Re: Profiling Solr Lucene for query

Isaac Hebsh Tue, 01 Oct 2013 13:37:05 -0700

Hi Dmitry,

I'm trying to examine your suggestion to create a frontend node. It sounds
pretty usefull.
I saw that every node in solr cluster can serve request for any collection,
even if it does not hold a core of that collection. because of that, I
thought that adding a new node to the cluster (aka, the frontend/gateway
server), and creating a dummy collection (with 1 dummy core), will solve
the problem.


But, I see that a request which sent to the gateway node, is not then sent
to the shards.
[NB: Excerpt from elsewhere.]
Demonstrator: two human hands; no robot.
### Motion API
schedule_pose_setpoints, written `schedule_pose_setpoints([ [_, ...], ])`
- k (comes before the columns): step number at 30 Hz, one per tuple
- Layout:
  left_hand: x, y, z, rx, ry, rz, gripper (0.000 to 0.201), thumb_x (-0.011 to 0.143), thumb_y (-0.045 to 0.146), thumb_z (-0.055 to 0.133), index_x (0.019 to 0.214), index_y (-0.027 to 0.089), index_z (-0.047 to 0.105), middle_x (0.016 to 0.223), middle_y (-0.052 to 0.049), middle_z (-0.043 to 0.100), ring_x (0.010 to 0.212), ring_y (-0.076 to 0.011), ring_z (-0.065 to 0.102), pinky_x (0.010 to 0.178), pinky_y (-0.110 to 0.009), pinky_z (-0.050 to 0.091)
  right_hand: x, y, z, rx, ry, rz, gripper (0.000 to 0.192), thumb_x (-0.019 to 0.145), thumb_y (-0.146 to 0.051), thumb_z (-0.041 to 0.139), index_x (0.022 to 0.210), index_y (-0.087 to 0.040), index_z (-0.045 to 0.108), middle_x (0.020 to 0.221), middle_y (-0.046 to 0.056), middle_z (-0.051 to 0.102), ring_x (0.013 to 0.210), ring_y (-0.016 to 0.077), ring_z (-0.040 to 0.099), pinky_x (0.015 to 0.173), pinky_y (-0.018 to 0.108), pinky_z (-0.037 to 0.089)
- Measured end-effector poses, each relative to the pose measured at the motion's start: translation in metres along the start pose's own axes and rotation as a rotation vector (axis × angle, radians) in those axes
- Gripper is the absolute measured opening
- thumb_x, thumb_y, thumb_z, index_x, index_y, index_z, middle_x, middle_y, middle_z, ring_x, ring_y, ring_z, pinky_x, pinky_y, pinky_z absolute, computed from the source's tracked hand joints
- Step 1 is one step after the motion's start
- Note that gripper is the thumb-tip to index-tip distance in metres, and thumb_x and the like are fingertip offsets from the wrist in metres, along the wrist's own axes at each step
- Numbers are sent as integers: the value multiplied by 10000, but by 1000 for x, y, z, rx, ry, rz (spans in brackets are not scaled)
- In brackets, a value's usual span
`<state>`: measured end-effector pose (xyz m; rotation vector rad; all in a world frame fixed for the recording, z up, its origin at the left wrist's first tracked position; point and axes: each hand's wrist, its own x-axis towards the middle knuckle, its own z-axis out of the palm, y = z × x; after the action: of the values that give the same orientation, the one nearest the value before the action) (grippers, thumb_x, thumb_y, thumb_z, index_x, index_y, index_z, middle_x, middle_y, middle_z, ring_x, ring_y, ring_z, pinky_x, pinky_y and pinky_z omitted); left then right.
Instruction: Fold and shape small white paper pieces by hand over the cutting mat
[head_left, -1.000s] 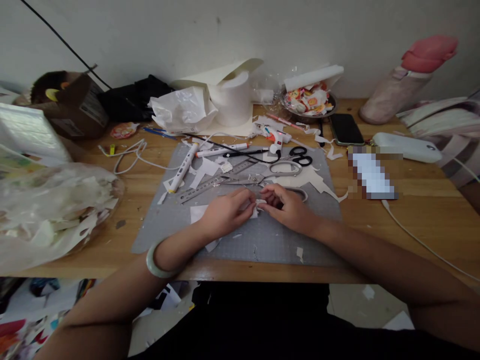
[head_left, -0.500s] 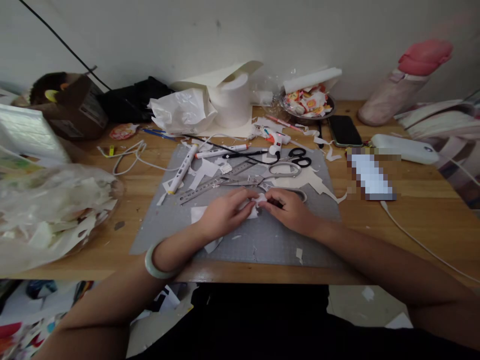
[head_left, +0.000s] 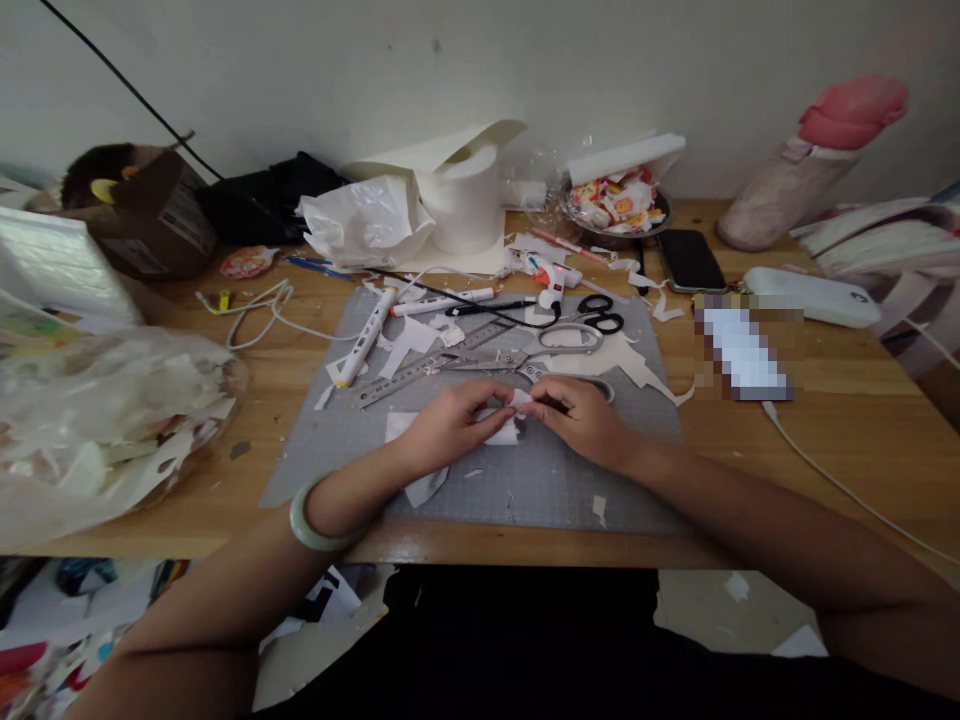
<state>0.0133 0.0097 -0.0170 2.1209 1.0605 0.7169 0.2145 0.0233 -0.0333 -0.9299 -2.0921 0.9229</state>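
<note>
One head-worn camera looks forward and down from close above the desk [head_left: 825, 440], wall at twelve o'clock, forearms entering from six.

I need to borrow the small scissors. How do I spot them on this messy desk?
Find the grey cutting mat in the middle of the desk. At its far right corner lie the small scissors, the only pair with black handles; the larger scissors beside them are all metal.

- A home craft corner: a wooden table [head_left: 825, 440] pushed against a plain wall.
- A grey cutting mat [head_left: 525, 480] with scissors [head_left: 577, 335], a steel ruler [head_left: 420, 370], markers and a glue gun [head_left: 555, 278].
- Paper scraps everywhere, and a phone [head_left: 690, 260] nearby.
</note>
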Motion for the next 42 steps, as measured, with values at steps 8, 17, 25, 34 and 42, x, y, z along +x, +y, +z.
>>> schedule_pose_setpoints([
  [8, 1, 2, 1, -39, -8, -45, 138, 873, 249, 477, 910, 154, 571, 806, -13, 623, 683, -107, 544, 619, -216, 424, -1, -4, 3, 119, 77, 71, 154, 853, -289, 537, 954, -180, 578, 803, 19, 636, 666, 107, 573, 600, 229, 451],
  [17, -2, 4, -4, 4, 39, -142, 234, 865, 363, 461, 980, 161, 488, 898, -44, 603, 688, -135, 561, 620, -255, 455, 1, -3, 4, -236, 121, -21, 78, 818, -181, 556, 879, -192, 602, 797, 34, 634, 785, 175, 574, 746, 330, 449],
  [25, -3, 3, -3, 162, -91, -11, 308, 789, 331, 601, 1042, 166, 539, 988, -63, 631, 910, -200, 602, 809, -321, 475, 3, -1, 4, -390, 16, -61, 88, 800, -129, 551, 834, -182, 612, 892, 55, 641, 873, 202, 540, 818, 372, 420],
  [34, -2, 3, -1, 169, -118, 51, 153, 835, 293, 557, 891, 157, 601, 776, -34, 656, 727, -158, 611, 672, -263, 471, 0, -3, -2, -112, 34, -221, 59, 833, -249, 561, 858, -204, 590, 877, 41, 624, 877, 176, 560, 824, 350, 433],
  [42, -2, 6, -1, 152, -148, 144, 130, 861, 258, 518, 846, 155, 597, 725, -27, 630, 687, -139, 585, 643, -235, 447, 2, -8, 0, 40, -91, -190, 209, 826, -396, 595, 802, -191, 563, 814, 34, 590, 782, 156, 541, 744, 310, 428],
])
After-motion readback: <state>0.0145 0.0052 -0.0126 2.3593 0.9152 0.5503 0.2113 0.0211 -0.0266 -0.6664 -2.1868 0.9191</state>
Instead, the request is proxyed to a (random) core of the
requested collection, and from there it is sent to the shards. (It is
reasonable, because the SolrCore on the gateway might run with different
configuration, etc). This means that my new node isn't functioning as a
frontend (which responsible for sorting, etc.), but as a poor load
balancer. No performance improvement will come from this implementation.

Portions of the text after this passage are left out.